À Victor Havard
| Antibes, 26 octobre 1886. |
Mon cher ami,
Je vous écris sur un bout de papier, étant à bord de mon bateau. Je viens de recevoir 1000 francs. Ce qui fait 1500 avec les 500 envoyés l’autre jour. Vous m’avez mis dans un grand embarras et j’ai été obligé d’aller emprunter 500 fr. à Nice pour payer le terme de ma villa qu’on me réclamait.
Ci-joint un mandat de 1000 fr.

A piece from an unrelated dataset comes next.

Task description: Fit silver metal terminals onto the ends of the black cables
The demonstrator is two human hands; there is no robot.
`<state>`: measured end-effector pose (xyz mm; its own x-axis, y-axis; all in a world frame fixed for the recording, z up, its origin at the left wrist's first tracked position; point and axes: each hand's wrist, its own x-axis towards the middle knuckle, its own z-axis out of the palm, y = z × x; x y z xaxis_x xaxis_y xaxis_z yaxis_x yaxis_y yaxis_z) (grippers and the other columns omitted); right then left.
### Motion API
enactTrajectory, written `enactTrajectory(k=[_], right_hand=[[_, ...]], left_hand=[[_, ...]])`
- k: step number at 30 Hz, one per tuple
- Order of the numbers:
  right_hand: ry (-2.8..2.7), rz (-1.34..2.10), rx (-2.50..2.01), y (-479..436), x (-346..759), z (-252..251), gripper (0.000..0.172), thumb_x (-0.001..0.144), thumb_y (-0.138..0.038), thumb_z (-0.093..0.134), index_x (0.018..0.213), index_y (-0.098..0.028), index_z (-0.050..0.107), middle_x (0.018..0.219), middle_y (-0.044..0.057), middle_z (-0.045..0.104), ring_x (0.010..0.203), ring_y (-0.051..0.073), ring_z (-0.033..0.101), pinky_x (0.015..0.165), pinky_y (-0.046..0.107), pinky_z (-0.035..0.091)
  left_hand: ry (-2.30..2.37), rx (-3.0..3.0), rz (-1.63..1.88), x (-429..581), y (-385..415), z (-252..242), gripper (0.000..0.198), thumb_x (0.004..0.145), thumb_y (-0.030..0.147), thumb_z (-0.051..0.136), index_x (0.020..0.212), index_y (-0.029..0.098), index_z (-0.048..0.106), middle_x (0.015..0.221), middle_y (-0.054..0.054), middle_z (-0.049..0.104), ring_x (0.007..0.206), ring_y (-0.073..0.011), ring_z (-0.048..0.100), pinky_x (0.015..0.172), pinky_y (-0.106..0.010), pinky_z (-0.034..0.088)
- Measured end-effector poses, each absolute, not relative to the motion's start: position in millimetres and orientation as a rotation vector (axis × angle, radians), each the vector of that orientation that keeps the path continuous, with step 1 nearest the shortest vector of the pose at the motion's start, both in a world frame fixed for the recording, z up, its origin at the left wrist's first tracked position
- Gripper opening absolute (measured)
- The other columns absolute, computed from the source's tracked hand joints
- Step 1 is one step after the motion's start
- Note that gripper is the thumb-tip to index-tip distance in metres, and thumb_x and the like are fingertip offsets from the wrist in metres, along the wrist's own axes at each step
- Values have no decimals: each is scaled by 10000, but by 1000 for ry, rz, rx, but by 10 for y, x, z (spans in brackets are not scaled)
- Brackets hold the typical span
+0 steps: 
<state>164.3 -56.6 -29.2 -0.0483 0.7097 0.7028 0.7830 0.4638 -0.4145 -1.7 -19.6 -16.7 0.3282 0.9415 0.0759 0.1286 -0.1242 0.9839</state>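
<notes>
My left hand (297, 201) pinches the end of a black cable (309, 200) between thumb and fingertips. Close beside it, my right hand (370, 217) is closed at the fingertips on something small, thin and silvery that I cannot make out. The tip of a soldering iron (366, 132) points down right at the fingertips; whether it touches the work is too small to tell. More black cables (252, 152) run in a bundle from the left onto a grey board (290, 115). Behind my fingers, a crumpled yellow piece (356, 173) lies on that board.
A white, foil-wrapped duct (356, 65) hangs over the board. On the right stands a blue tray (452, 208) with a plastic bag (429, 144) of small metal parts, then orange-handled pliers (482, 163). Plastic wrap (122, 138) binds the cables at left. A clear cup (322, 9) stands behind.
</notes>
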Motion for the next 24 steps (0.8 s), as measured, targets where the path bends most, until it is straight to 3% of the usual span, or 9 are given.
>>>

Tâchez de me les trouver.
Pouvez-vous me rendre tout de suite le petit service suivant ? Faire relier bien vite, demi-reliure à 2 fr. (on peut en avoir de très jolies pour ce prix modeste) La Maison Tellier, Mlle Fifi, Une Vie, Miss Harriet, Bel-Ami, et La Petite Roque, et m’envoyer bien vite ces volumes, en un ou deux paquets, par colis postal.
Je puis compter sur vous, n’est-ce pas ?
Je vous serre bien cordialement la main. Ma santé est toujours dans le même état.
J’attends les 400 fr. qui restent. Gardez les 12 fr., pour payer les reliures
1.
1 Cf. Lumbroso, op. cit. : lettre de V. Havard, du 23 octobre 1886, à laquelle répond ici Maupassant. Havard indique un solde créditeur de 412 fr. et se plaint de l’état général des affaires « absolument mauvaises ».